Three ways formally verified code can go wrong in practice

1 day ago (buttondown.com)

Formal verification is ultimately an epistemological problem, how do we know that our model of reality corresponds to reality?

People have commented that validation is different from verification, but I think validation can be done by formally specifying the environment the program runs in.

For example, the question whether user can do X in your software corresponds to a question, is there a sequence of user inputs such that the software plus operating system leads to the output X.

By including the environment (like the operating system) into the formal spec we could answer (in theory) such questions.

Even if the question is fuzzy, we can today formalize it with AI models. For example, if we ask, does paint program allow user to draw a rose? We can take a definition of a rose from a neural network that recognizes what a rose is, and formally verify the system of paint program and rose verifier given by the NN.

  • Now you’ve just shifted the problem to a much harder statement: proving the things the NN recognizes as a rose is actually a rose.

    You cannot get rid of the enviroment, and the best thing you can do is be explicit in what you rely on. For example, formally verified operating systems often rely on hardware correctness, even though the errata sheets for modern CPUs are hundreds of pages long.

    • Yeah. That's why I am saying it's the epistemological problem.

      In the above example, that NN recognizes rose as a rose is an assumption that it is correct as a model of the (part of the) world. On that assumption, we get a formal definition of "an image of a rose in the pixelated image", and we use that to formally prove our system allows roses to be painted.

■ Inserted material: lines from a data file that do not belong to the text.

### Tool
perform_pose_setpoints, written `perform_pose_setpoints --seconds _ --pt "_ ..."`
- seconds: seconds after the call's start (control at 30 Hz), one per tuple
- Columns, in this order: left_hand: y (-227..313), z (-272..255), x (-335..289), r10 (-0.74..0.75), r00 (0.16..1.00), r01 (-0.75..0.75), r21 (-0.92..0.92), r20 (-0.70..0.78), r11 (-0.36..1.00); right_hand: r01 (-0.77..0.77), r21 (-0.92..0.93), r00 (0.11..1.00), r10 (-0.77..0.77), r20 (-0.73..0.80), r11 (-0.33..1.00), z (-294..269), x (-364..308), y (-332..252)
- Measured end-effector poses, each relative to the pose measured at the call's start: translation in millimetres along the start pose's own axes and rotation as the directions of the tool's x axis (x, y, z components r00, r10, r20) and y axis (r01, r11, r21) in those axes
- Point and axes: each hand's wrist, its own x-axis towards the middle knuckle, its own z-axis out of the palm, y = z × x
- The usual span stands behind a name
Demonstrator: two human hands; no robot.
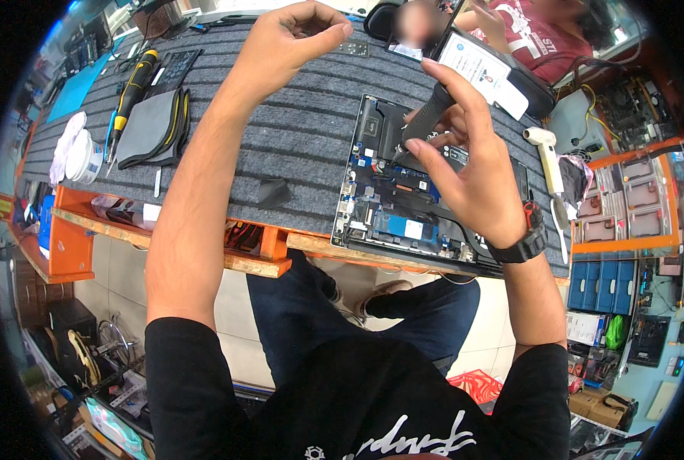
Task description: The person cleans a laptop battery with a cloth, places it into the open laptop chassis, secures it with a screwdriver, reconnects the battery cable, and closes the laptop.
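A white tub (86,159) occupies the grey striped surface's (296,146) near-left corner. A blue sheet (80,93) lies along its left edge; a white handheld device (553,170) lies near its right edge.

black laptop (403,225) | uncovered, flat on striped mat (303,146) | dark screwdriver (428,116) | tilted over laptop, tip contact unclear

Laptop (392,195) partly hidden beneath right grip (470,165), tip of dark tool (428,119) below same grip too small to resolve, anything pinched in left grip (296,42) indiscernible, co-worker (545,38) beyond right grip cut off by upper edge.
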Motion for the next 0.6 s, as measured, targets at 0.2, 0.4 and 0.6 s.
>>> perform_pose_setpoints --seconds 0.2,0.4,0.6 --pt "2.0 1.7 -1.2 0.043 0.999 -0.042 0.079 -0.008 0.996 0.097 -0.092 0.991 -0.104 -0.085 0.991 4.6 -0.1 2.0" --pt "2.5 2.6 -1.3 0.034 0.999 -0.034 0.02 -0.007 0.999 0.036 -0.109 0.999 -0.037 -0.012 0.993 1.3 -1.0 -1.1" --pt "1.2 2.2 -0.6 0.045 0.999 -0.045 0.051 0.001 0.998 -0.001 -0.009 0.997 0.001 0.071 1.0 -3.1 4.5 -3.7"
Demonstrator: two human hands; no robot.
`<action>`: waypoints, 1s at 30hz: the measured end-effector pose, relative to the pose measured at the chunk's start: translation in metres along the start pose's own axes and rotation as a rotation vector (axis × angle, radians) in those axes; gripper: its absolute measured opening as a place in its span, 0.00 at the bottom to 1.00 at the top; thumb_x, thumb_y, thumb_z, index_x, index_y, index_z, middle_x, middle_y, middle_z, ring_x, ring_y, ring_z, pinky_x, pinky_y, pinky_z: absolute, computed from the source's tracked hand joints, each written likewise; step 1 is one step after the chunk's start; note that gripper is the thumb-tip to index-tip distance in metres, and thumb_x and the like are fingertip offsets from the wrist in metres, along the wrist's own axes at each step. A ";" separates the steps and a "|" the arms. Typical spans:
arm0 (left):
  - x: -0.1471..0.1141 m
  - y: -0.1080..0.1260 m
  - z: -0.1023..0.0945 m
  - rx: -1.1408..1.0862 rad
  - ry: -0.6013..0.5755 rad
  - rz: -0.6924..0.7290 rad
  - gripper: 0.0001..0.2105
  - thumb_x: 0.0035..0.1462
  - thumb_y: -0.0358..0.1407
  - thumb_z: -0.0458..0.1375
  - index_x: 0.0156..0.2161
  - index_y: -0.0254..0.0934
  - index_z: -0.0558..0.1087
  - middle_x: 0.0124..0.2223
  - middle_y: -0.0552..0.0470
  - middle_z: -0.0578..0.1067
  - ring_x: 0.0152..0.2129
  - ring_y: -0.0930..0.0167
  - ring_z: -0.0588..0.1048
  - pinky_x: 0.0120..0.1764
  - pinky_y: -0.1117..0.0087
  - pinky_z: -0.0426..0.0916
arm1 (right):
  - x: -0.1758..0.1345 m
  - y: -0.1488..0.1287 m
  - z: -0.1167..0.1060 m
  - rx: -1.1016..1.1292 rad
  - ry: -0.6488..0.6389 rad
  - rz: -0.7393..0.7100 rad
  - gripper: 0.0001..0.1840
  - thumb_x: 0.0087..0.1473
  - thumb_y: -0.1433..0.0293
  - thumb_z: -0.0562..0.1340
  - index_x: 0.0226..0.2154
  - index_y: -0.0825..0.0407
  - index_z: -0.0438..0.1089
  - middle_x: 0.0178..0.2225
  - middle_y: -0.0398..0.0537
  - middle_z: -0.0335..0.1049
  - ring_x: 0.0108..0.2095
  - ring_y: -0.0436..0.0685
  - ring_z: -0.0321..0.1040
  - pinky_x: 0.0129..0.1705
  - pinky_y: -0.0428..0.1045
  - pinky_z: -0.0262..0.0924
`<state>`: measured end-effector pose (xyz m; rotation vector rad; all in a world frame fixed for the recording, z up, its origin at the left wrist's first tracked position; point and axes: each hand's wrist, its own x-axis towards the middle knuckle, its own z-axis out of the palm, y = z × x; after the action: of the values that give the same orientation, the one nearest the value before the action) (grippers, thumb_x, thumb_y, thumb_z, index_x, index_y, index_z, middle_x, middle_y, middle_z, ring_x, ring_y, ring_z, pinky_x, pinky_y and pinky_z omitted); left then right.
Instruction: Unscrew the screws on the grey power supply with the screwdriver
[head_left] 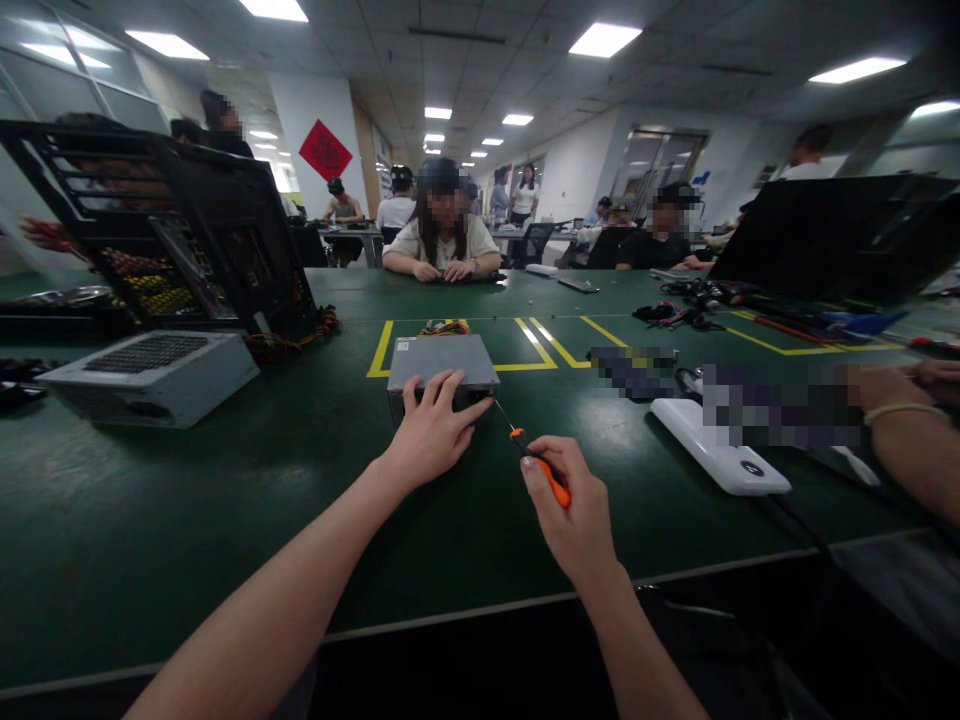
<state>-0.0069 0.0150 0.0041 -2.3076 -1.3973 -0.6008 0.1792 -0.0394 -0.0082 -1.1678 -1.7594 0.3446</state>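
Observation:
A grey metal computer power supply [450, 358] lies on the green table in front of me, with a bundle of coloured cables behind it. Across its top and near face rests my left hand [435, 430], fingers spread, the index finger stretched toward the near right corner. My right hand [568, 505] is closed around the orange and black handle of a screwdriver [559, 488]. Its thin shaft slants up and left to that same corner, close by my left index fingertip. Whether the tip sits in a screw is too small to tell.
Another power supply [161, 375] and an open black computer case [180, 230] stand at left. A white power bank [716, 445] lies at right, near another person's arm [911, 440]. Yellow tape [525, 366] marks the table. Across it sits a person [442, 235]; loose cables [686, 300] lie farther right.

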 end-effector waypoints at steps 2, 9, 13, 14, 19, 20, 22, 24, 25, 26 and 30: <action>0.000 0.000 0.000 0.006 -0.004 0.001 0.21 0.55 0.36 0.51 0.55 0.50 0.61 0.58 0.43 0.54 0.56 0.55 0.51 0.52 0.46 0.45 | 0.000 -0.001 0.000 -0.027 0.015 -0.073 0.07 0.53 0.65 0.56 0.35 0.50 0.64 0.30 0.44 0.65 0.31 0.51 0.63 0.36 0.49 0.56; 0.000 0.000 0.000 0.019 -0.001 0.001 0.21 0.55 0.36 0.51 0.55 0.51 0.61 0.58 0.43 0.54 0.56 0.56 0.51 0.52 0.46 0.45 | 0.001 -0.001 -0.001 -0.053 -0.005 -0.055 0.11 0.55 0.65 0.54 0.40 0.49 0.66 0.34 0.46 0.66 0.33 0.53 0.64 0.37 0.50 0.57; 0.000 0.000 0.000 0.047 -0.010 0.010 0.21 0.56 0.36 0.51 0.55 0.51 0.60 0.58 0.43 0.54 0.56 0.55 0.51 0.52 0.46 0.46 | 0.000 -0.001 0.000 -0.007 -0.009 0.048 0.12 0.55 0.63 0.53 0.41 0.49 0.63 0.34 0.45 0.68 0.31 0.52 0.65 0.35 0.49 0.58; 0.000 0.000 0.000 0.057 -0.013 0.013 0.21 0.56 0.35 0.51 0.56 0.51 0.60 0.58 0.43 0.54 0.56 0.56 0.51 0.52 0.46 0.46 | 0.001 -0.002 0.000 -0.010 -0.006 0.046 0.11 0.55 0.63 0.53 0.40 0.49 0.63 0.33 0.44 0.68 0.31 0.52 0.65 0.35 0.48 0.58; 0.000 0.002 0.000 0.103 -0.015 0.002 0.22 0.56 0.34 0.50 0.56 0.52 0.59 0.58 0.42 0.55 0.55 0.56 0.52 0.51 0.46 0.47 | 0.003 -0.001 -0.003 0.023 0.027 0.054 0.09 0.54 0.63 0.54 0.37 0.49 0.65 0.32 0.43 0.67 0.30 0.51 0.64 0.34 0.47 0.58; 0.000 0.002 0.000 0.107 -0.015 0.001 0.22 0.56 0.34 0.50 0.56 0.52 0.59 0.58 0.42 0.55 0.55 0.56 0.52 0.51 0.46 0.47 | 0.004 -0.001 -0.003 0.049 0.035 0.062 0.10 0.54 0.63 0.54 0.37 0.49 0.65 0.31 0.43 0.67 0.29 0.50 0.64 0.33 0.47 0.58; 0.000 0.003 -0.001 0.109 -0.014 0.000 0.22 0.56 0.34 0.50 0.56 0.52 0.59 0.58 0.42 0.55 0.56 0.56 0.52 0.51 0.46 0.47 | 0.003 0.000 -0.005 0.107 0.056 0.078 0.10 0.54 0.63 0.54 0.37 0.49 0.65 0.29 0.42 0.66 0.27 0.49 0.64 0.30 0.47 0.58; 0.000 0.003 -0.001 0.107 -0.013 -0.004 0.22 0.56 0.33 0.50 0.56 0.52 0.59 0.58 0.43 0.55 0.56 0.56 0.52 0.51 0.46 0.46 | 0.002 0.001 -0.006 0.177 0.086 0.096 0.10 0.54 0.63 0.54 0.37 0.49 0.66 0.26 0.41 0.65 0.25 0.49 0.63 0.29 0.47 0.58; 0.000 0.003 -0.001 0.106 -0.013 -0.005 0.22 0.56 0.33 0.50 0.56 0.52 0.59 0.59 0.43 0.55 0.56 0.56 0.52 0.51 0.46 0.46 | 0.002 0.001 -0.007 0.218 0.111 0.107 0.10 0.55 0.63 0.54 0.37 0.49 0.66 0.26 0.41 0.64 0.25 0.49 0.63 0.29 0.47 0.58; 0.000 0.003 0.000 0.105 -0.013 -0.007 0.22 0.56 0.33 0.51 0.56 0.52 0.59 0.59 0.43 0.55 0.56 0.56 0.51 0.52 0.45 0.46 | 0.003 0.001 -0.008 0.260 0.143 0.120 0.10 0.55 0.63 0.54 0.37 0.49 0.66 0.26 0.41 0.64 0.26 0.49 0.63 0.30 0.47 0.58; 0.000 0.002 0.000 0.094 -0.003 -0.008 0.22 0.55 0.33 0.51 0.56 0.52 0.60 0.59 0.43 0.55 0.57 0.56 0.51 0.53 0.45 0.46 | 0.020 0.002 -0.015 0.414 0.182 0.193 0.14 0.53 0.63 0.56 0.43 0.48 0.65 0.34 0.44 0.67 0.33 0.50 0.65 0.38 0.49 0.61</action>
<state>-0.0054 0.0136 0.0040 -2.2317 -1.4055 -0.5229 0.1908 -0.0252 0.0089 -1.0314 -1.3400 0.6630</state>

      But getting rid of that assumption is I believe epistemologically impossible; you have to assume some other correspondence with reality.

      I agree with you on the hardware. I think the biggest obstacle to software formal correctness is the lack of formal models of which we can be confident describe our environment. (One obstacle is the IP laws - companies do not like to share the models of things they produce.)

    • Right, the problem is that one can't formally describe the environment, and any one thing has to interact with it. So formallness goes right out the window.

I got told to use these words back in uni

verification - Are we building the software right?

validation - Are we building the right software?

makes many a thing easier to talk about at work

  • Just by reading the headlines I immediately suspected the topic of Verification vs Validation would be involved. I still cannot comprehend why it is still such a gap in many software projects I have worked in. Everyone knows about testing but barely a few understand or want to understand why Validation is equally important.

  • Yep... Along with this

    Verification aligns with a specification. E.g. verify if what was implemented matches what was specified.

    Validation aligns with a requirement. E.g. verify if what was implemented solves the actual problem.

    • I like to talk about goals and not requirements.

      What is your product goal? Both for the customer (solving a problem) and for the company(solve a marketing need, make money)?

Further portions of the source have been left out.